自分たちが好きなものを選書し、「じゃあ、屋号を決めようか」「屋台と授業はどうつくる?」「売上はどこに寄付する?」ということを考えていくんですが、僕はそれらの正解を知りません(笑)。
―山内さんも本屋をやったことはないですからね。
山内
そう、誰もやったことがないということがポイントなんです。だから、みんなで一緒に考えていける。
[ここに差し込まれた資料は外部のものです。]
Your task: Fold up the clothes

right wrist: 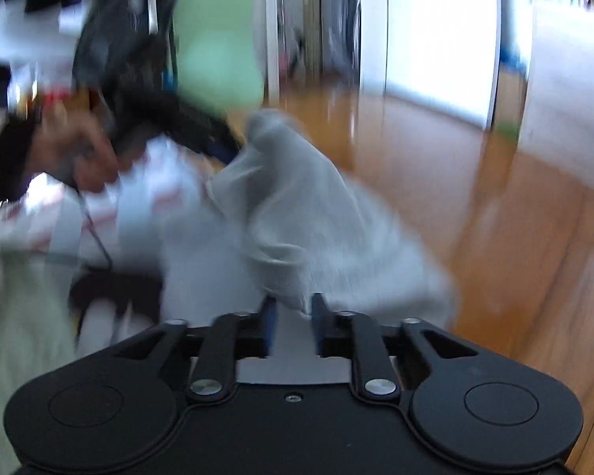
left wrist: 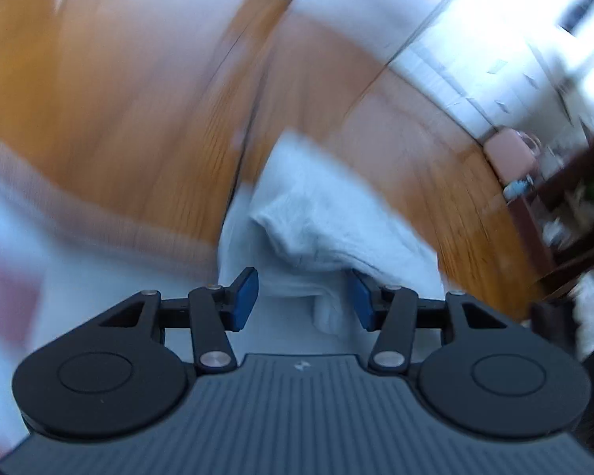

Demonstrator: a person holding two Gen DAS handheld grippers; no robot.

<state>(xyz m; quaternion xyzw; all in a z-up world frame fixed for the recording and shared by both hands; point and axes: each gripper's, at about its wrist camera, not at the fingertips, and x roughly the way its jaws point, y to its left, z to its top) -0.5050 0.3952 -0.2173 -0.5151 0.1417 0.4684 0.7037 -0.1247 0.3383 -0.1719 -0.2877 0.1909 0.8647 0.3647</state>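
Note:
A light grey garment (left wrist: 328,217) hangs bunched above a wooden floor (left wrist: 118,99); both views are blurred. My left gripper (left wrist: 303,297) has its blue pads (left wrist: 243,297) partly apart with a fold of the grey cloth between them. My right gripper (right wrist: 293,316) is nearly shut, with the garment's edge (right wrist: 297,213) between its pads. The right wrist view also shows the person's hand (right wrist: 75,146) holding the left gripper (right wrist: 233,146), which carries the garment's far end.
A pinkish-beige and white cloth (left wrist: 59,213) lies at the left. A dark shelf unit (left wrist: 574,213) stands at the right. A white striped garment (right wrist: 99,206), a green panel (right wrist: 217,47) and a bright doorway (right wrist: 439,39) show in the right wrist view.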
似たようなケースで駄菓子屋さんをつくったことがあって、「駄菓子をどう調達すればいいか?」という話し合いになったんです。僕はその方法をなんとなく想像できるけど、大人が先回りして「こうすればいいんだよ」と教えるのではなく、子どもたちからアイデアが出るのを待ちながら一緒に話し合いに参加する。そしたら、やっぱり誰か知っているんです。「卸しの駄菓子屋さんがあるよ」と一人が言い出すと「マジで!? 調べよう、調べよう!」って。
―子どもたちからそんな情報が出てくるんですか!
山内
出ます、全然出ます。それを僕は信じている。変に大人が先回りして「こうだよね」と言わなくてもいいことがきっとたくさんあるはずで、言わないほうが本当におもしろいことになったりもします。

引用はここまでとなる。